The occurrence of a “cytokine storm” has been suggested as an explanation for the devastating nature of the 1918 influenza pandemic and perhaps H5N1 influenza. Influenza is thought to be one of the rare conditions able to cause a cytokine storm. Cytokine dysregulation is involved in other syndromes with symptoms much like those seen in complicated influenza (e.g., toxic shock syndrome or gram negative sepsis). In these cases the causes are more related to “always on” T-cell activation (stuck accelerator). Whether “always on” activation and thus continuous pro-inflammatory cytokine production, some other kind of cytokine dysregulation, or nothing to do with cytokines happens in influenza is still open to question. The strongest evidence comes from the clinical presentation of virulent influenza cases and the evidence in mice that infection with influenza virus carrying the HA gene from the 1918 virus seems to strongly activate some immune cells to over-produce a half dozen or more cytokines.
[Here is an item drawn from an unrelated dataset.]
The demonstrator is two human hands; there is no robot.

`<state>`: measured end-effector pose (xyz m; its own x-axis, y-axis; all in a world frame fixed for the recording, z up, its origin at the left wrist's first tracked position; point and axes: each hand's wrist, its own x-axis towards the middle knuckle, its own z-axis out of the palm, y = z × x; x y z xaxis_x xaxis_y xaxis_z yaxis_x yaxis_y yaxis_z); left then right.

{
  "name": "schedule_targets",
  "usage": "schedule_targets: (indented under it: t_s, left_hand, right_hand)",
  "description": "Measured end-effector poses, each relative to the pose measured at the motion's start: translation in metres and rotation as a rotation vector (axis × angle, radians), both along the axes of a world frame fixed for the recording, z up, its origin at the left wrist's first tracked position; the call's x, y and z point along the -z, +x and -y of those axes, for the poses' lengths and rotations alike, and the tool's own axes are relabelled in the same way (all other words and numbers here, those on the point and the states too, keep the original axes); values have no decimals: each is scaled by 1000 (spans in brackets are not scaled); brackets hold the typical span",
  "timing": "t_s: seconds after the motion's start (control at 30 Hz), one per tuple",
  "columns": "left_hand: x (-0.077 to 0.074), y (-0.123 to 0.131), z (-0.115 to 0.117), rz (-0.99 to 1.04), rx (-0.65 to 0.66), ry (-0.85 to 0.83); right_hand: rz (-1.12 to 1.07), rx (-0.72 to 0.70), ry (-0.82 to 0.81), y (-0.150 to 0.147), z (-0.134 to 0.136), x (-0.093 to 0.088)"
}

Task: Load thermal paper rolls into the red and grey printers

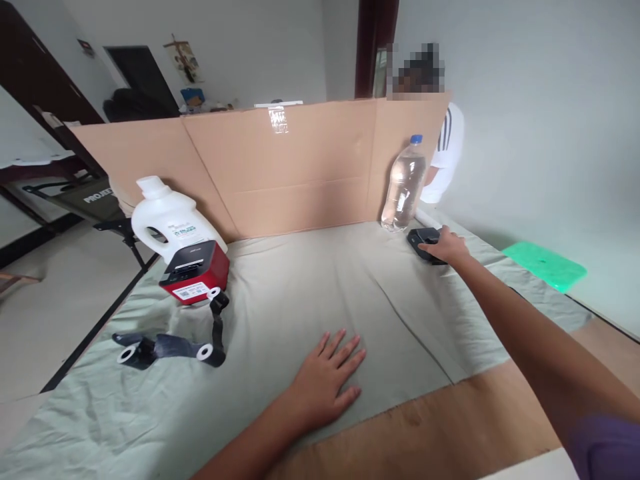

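My left hand (325, 380) lies flat on the pale green cloth (310, 293), fingers spread, holding nothing. My right hand (447, 247) reaches far out to the right and rests on a small black device (419, 238), with the fingers curled over its near end. A clear plastic bottle with a blue cap (404, 187) stands just behind that device, against the cardboard screen (280, 167).
At the left stand a white jug (163, 217), a red and black printer-like box (196, 272) and a black bracket with white rings (173, 343). Another person in a white shirt (449, 157) is behind the screen. A green board (545, 265) lies at the right. Bare wood (450, 427) shows at the near edge.
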<state>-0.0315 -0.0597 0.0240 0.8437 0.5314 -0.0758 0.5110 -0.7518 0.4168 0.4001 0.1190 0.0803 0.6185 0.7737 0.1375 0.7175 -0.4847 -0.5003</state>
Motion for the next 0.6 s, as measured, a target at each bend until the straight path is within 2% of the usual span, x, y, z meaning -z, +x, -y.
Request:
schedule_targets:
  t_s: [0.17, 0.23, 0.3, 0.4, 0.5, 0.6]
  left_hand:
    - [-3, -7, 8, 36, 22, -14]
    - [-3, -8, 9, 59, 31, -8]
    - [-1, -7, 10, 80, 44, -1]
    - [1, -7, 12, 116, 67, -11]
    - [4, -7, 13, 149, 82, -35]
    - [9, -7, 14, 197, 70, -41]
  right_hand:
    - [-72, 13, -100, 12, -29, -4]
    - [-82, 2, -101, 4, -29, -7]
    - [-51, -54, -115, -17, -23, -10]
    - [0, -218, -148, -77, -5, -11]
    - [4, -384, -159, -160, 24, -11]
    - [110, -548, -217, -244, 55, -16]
An animation from The New England Journal article on H5N1 influenza by Mike Osterholm is meant to illustrate how a positive feedback could cause a cytokine storm, but it is only suggestive of one possibility, because we don’t know how a cytokine storm is produced in influenza (if indeed it is).
However, it is reasonable and plausible to say cytokine dysregulation might be involved in some virulent influenza infections. In desperation, clinicians have treated patients with potent anti-inflammatory drugs, usually steriods. There is no evidence that this helps. A “cytokine storm” of a more limited nature is sometimes seen in cancer chemotherapy patients, where it is treated in its earliest stages by iv. benadryl and steroids, with some success. However in these cases, there is no infectious agent involved; even if steroids worked for influenza-induced cytokine storm, they cause a general downshift of the immune system which might allow the virus to run rampant and kill the patient via ordinary viral pneumonia. In ordinary infection-related sepsis, steroids are shown to slightly increase mortality (Crit Care Med. 1995 Aug;23(8):1430–9.) This is but one of the complicating considerations that clinicians will have to navigate during an outbreak. An isolated study showed that in children with central nervous system (brain) symptoms—an early sign of cytokine storm—due to (human, not H5N1) influenza infection, mild and controlled reduction in body core temperature (hypothermia) seems to reduce damage to brain cells as well as reducing the progression to a full-blown cytokine storm and multi-organ failure. (Pediatrics International Volume 42 Issue 2 Page 197 - April 2000.)
In 2003, researchers at Imperial College London tested a drug that interferes with a “survival signal” that keeps activated T-cells working at the site of inflammation during influenza infection in mice. The signal, another cytokine designated OX40, essentially disables the brakes on the T-cell response. By blocking the OX40 receptor on T-cells, researchers were able protect mice from the serious symptoms of virulent flu (paper in J. of Experimental Medicine and reported in New Scientist). The drug, to be made by a company called Xenova Research, was supposed to be in phase I clinical trial in 2004, but we have no further information of its status (additional information solicited for this entry).